3. Johnny Cochran (Courtney B. Vance) and Marcia Clark (Sarah Paulson) in “People vs. O.J. Simpson: American Crime Story”…Really, you could make a case for half-a-dozen characters on this series (including O.J. himself, nicely fleshed out by Cuba Gooding Jr. as an unraveling-but-cunningly ambiguous football star) but Johnny and Marcia are the dueling soul of the series. Marcia’s vulnerable custody disputes and unwavering belief in the facts shows you just how the real Clark could lose the slam-dunk of the century, and Paulson does something I thought impossible: make me feel sorry for a prosecutor. While the “ACS” version of a more idealistic Cochran transcends the slick huckster archetype usually portrayed, getting at a guy trying to bring attention to police harassment through a celebrity trial that had nothing to do with it. You can easily disagree with either one, and still wind up really liking them.
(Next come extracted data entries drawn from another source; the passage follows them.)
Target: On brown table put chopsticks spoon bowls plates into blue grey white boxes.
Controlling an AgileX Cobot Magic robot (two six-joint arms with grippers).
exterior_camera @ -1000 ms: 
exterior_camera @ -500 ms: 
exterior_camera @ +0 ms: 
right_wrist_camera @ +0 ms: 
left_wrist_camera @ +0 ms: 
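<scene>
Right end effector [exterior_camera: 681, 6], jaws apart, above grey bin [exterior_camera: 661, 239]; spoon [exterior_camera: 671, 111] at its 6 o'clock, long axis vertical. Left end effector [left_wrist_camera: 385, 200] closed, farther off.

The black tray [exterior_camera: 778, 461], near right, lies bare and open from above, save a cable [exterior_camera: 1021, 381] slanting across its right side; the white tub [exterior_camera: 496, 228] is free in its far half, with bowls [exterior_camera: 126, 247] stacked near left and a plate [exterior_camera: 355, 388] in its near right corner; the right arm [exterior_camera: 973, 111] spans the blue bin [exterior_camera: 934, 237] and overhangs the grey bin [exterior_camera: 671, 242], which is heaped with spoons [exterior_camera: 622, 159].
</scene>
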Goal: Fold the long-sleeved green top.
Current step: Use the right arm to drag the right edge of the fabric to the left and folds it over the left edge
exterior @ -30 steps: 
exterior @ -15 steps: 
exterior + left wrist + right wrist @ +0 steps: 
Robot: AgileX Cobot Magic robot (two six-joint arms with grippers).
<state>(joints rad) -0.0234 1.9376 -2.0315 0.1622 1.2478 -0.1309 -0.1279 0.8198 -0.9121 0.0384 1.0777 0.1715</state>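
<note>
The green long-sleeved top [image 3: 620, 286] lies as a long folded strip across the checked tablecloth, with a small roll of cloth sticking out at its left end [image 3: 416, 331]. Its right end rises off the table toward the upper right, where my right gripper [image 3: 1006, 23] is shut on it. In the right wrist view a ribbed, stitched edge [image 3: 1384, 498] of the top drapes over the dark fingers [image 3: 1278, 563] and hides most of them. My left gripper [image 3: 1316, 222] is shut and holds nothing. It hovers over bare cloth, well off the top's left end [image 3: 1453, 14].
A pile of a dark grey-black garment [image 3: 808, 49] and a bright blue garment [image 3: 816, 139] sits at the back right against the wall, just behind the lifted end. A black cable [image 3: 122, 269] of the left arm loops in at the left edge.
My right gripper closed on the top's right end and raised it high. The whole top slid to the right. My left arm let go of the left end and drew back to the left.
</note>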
2. John Stone (John Turturro) in “The Night Of”…A very different kind of lawyer can be found here, struggling like crazy against bad skin, bad cases, a bad system, and a bad deal generally. Does he really want to help a likely-innocent Pakistani kid accused of murder or just get famous off the case? Stone winds up being the most moral person in any room—usually involving crafty cops, a lazy judge, speechifying higher-end attorneys, or a willfully dishonest prosecutor—despite frequently being told he’s not good enough to be there. Not bad for a guy with rotting feet, but a good heart.

1. Selina Meyer (Julia Louis Dreyfuss) in “Veep”…The first time the top spot has ever gone to a comedy character but maybe that’s because Selina feels closer to tragic. [You know the anguish she feels over an electorale college tie is damn-close to Hillary.] POTUS Meyer is sexy, scary, razor-sharp, desensitized, vulnerable, caustic, pathetic, mean, and oddly sympathetic, and keep in mind this is for a comedy show. Much has been made that TV’s dramas don’t have enough anti-hero roles for women, but the best anti-heroine on TV can easily be found in a comedy, guiding us through this terrifying election year.